Who Gets Behcet’s Disease
Behcet’s follows a striking geographic pattern. It’s most common along the ancient Silk Road trading route stretching from East Asia to the Mediterranean. Turkey has the highest prevalence by far at 421 cases per 100,000 people. Iran follows at 80 per 100,000, then Saudi Arabia at 20, Iraq at 17, and Japan at about 13.5. In Western countries, rates drop sharply: 7.1 per 100,000 in France, 5.2 in the United States, and under 1 in the United Kingdom. This geographic clustering supports the idea that specific genetic backgrounds, combined with regional environmental exposures, drive the disease.
How It’s Diagnosed
There’s no single blood test for Behcet’s. Doctors use a point-based system called the International Criteria for Behcet’s Disease. Oral ulcers, genital ulcers, and eye inflammation each earn 2 points. Skin lesions, nervous system involvement, and blood vessel problems each earn 1 point. A score of 4 or more points leads to a Behcet’s classification. Because the symptoms overlap with infections and other autoimmune conditions, diagnosis often takes time and requires ruling out other causes first.
How It’s Managed
Treatment focuses on calming the overactive immune system and controlling flares. During acute episodes, corticosteroids are commonly used to quickly reduce inflammation, especially when the eyes, joints, or nervous system are involved. For long-term management, immunosuppressant medications help keep the immune response in check and reduce flare frequency.

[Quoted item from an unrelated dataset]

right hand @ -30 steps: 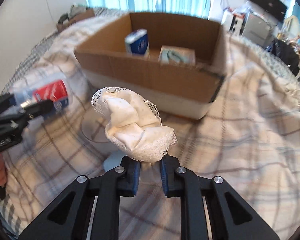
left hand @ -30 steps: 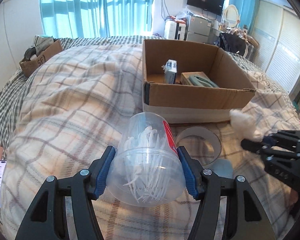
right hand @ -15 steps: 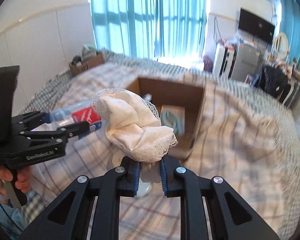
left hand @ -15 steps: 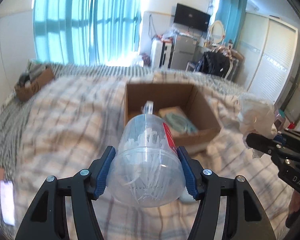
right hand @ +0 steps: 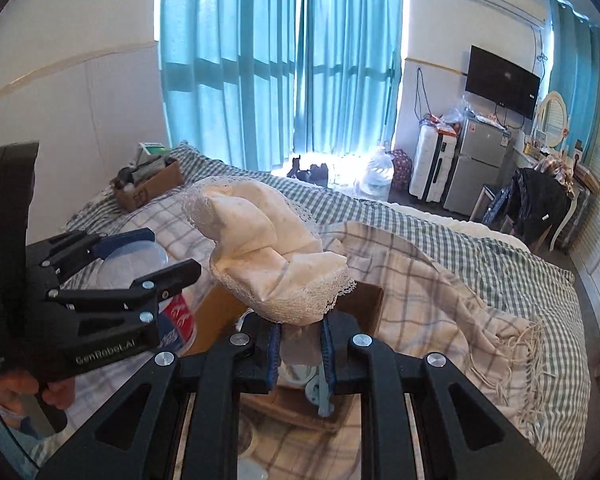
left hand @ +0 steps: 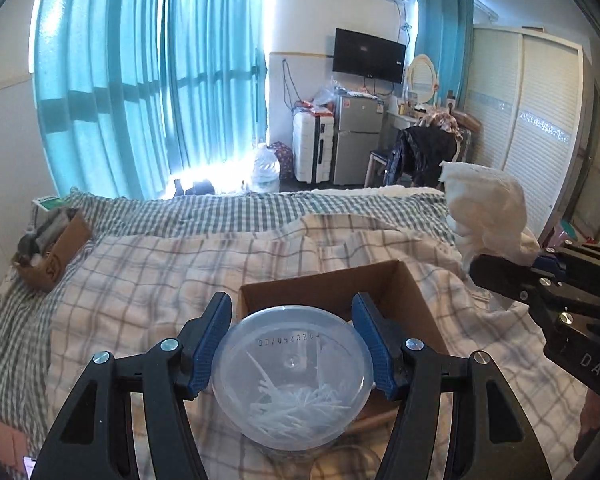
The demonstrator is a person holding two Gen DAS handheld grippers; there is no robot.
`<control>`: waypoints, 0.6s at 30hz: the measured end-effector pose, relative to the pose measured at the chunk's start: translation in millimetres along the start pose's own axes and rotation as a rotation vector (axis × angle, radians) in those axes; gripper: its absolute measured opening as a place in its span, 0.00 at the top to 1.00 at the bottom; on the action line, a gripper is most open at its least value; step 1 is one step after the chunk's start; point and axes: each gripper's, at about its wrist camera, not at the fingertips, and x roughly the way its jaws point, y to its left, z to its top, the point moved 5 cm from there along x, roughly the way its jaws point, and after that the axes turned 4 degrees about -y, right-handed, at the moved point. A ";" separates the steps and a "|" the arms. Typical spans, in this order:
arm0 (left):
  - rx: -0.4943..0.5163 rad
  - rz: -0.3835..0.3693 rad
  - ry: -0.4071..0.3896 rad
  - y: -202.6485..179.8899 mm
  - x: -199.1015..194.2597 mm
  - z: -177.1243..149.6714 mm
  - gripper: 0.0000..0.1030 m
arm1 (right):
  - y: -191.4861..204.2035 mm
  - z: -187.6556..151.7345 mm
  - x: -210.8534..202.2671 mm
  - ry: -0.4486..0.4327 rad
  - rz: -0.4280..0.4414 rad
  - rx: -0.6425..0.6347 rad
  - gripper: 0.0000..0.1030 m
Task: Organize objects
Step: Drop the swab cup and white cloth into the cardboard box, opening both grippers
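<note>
Teal curtains, plaid blanket, brown cardboard box.

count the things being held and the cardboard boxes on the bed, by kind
clear plastic jar of white picks, in the left tool: 1
white lace-edged cloth, in the right tool: 1
cardboard boxes, large and small: 2
total: 4

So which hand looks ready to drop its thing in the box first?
Probably the left. Its gripper holds the clear jar right in front of the cardboard box. The right gripper holds the lacy cloth off to the side.
</note>
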 end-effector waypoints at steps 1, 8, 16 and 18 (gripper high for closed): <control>-0.002 -0.005 0.007 0.2 7.2 -3.3 0.38 | -3.1 -0.3 12.0 0.012 -0.005 0.005 0.84; -0.001 -0.029 0.100 1.5 84.3 -23.5 0.38 | -28.1 -38.5 96.7 0.139 -0.009 0.033 0.84; 0.003 -0.072 0.096 -4.1 94.5 -33.3 0.34 | -40.5 -54.2 126.5 0.147 0.002 0.077 0.52; -0.009 -0.069 0.093 -3.3 87.7 -29.1 0.20 | -46.5 -52.0 118.5 0.125 -0.007 0.094 0.45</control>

When standard treatments aren’t enough, biologic therapies that target specific inflammatory signals can be effective. These include drugs that block TNF (a key inflammation-promoting molecule), as well as medications targeting other immune signaling proteins like interleukin-1, interleukin-6, and interleukin-17. The choice of treatment depends on which organs are affected and how severe the symptoms are. Many people with Behcet’s go through cycles of flares and remission, and treatment plans often evolve over time as doctors adjust to the disease’s pattern in each individual.